Kata “perempuan” adalah kata menarik sekaligus sensibilitas di berbagai dunia apapun. Tema-tema perempuan merupakan tema yang sangat subtil, rahasia, dan tentu menggoda hingga tak pernah ada habis-habisnya untuk dibahas. Terutama dalam kajian literatur tasawuf, baik yang bersifat akademik maupun sekadar ceramah di masjid-masjid, kampus, dan pengajian umum.
Berkait kelindan dengan tetekbengek kajian “perempuan dan tasawuf” sepertinya bagai dua mata pisau yang sekaligus bisa dikatakan tumpul dan kadang tajam. Tumpul karena perempuan kadang dianggap lemah, dan tajam karena perempuan kadang dianggap urgen dan menantang.
Selama ini, perempuan tak ubahnya benda arkeologi yang tersembunyi dengan rapi dan sebagian saja para ahli arkeolog yang dapat membongkar serpihan-serpihan keindahan perempuan itu, apalagi dalam kajian literatur tasawuf yang digemari dan diminati oleh para ahli sufi sejak rentang waktu yang sangat panjang—kira-kira penulis terpelanting tujuh abad yang silam—saat menjamurnya perhatian dari berbagai kalangan sufisme terhadap perempuan masih mangkak.

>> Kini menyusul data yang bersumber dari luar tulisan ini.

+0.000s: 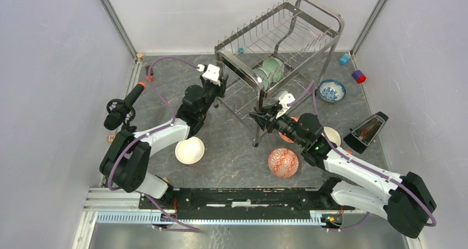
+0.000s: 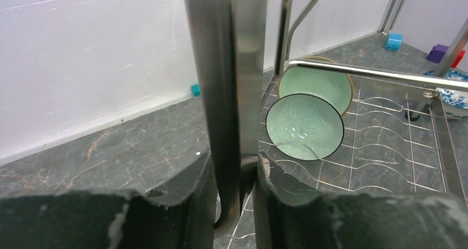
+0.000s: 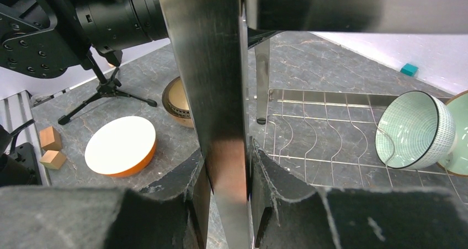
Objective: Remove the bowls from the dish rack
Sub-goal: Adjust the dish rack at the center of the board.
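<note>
My left end effector (image 2: 234, 202) is clamping a rack (image 2: 221, 83) post, pads tight on the steel. My right end effector (image 3: 226, 205) is clamping another post. Beyond both, ahead and rightward, the ringed bowl (image 2: 302, 126) and the plain bowl (image 2: 323, 86) are standing on edge on the lower tier, mouths facing my left end effector. I am judging neither arm clearly nearer. The wrist views are showing those mouths. The top view is showing only rims through wires, plus both grips.

The dark marbled table (image 1: 232, 145) carries the dish rack (image 1: 276, 39) at twelve o'clock, a blue-and-white bowl (image 1: 332, 90) at two, a red patterned bowl (image 1: 283, 162) at five and a cream bowl (image 1: 190, 151) at eight.
</note>
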### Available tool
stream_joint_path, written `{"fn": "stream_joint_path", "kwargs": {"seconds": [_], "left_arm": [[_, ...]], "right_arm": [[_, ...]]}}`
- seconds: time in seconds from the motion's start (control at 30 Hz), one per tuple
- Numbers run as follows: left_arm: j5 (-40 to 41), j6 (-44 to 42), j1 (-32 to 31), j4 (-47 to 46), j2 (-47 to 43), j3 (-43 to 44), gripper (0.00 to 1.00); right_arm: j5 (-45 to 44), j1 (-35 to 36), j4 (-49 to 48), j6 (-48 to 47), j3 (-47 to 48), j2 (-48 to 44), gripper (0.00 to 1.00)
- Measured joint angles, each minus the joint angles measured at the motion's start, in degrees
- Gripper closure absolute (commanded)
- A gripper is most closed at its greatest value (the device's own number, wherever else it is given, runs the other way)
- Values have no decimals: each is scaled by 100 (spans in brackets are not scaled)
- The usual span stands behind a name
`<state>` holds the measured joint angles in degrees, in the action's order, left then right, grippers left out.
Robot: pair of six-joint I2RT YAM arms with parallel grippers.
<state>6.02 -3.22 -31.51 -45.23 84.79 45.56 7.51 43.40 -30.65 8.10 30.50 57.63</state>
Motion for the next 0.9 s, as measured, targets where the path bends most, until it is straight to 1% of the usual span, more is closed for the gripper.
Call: {"fn": "stream_joint_path", "kwargs": {"seconds": [0.1,0.13,0.33,0.57,0.7,0.8,0.9], "left_arm": [[-17,-52,33,-87,0,-46,96],[-15,-59,44,-133,0,-72,98],[107,-219,87,-334,-160,-315,98],[481,-269,122,-249,-741,-789,98],[595,-221,120,44,-1182,-1003,98],[603,-13,118,522,-1539,-1034,98],[590,197,105,763,-1751,-1062,98]], "right_arm": [[59,-13,-114,0,0,83,100],[85,-22,-162,0,0,116,100],[319,-57,-356,17,48,321,100],[621,-111,-511,48,138,538,100],[782,-199,-557,85,142,573,100],[844,-260,-557,103,142,568,100],[861,-356,-533,103,142,553,100]]}}
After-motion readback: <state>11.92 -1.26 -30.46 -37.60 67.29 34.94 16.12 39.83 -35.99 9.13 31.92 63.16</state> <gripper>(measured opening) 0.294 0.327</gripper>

Sayang sekali, di balik kebanggaan para pemerhati dan kaum sufisme terhadap perempuan terbayar dengan kekecewaan yang tak sepadan. Bagi mereka, keindahan perempuan adalah keindahan yang mudah rapuh dan layu. Perempuan layu ketika diseret pada berbagai problematika dunia yang begitu keras; perempuan lemah karena sifatnya yang lemah, perempuan lembut karena diciptakan untuk menjadi pelengkap laki-laki, perempuan rapuh karena butuh perlindungan.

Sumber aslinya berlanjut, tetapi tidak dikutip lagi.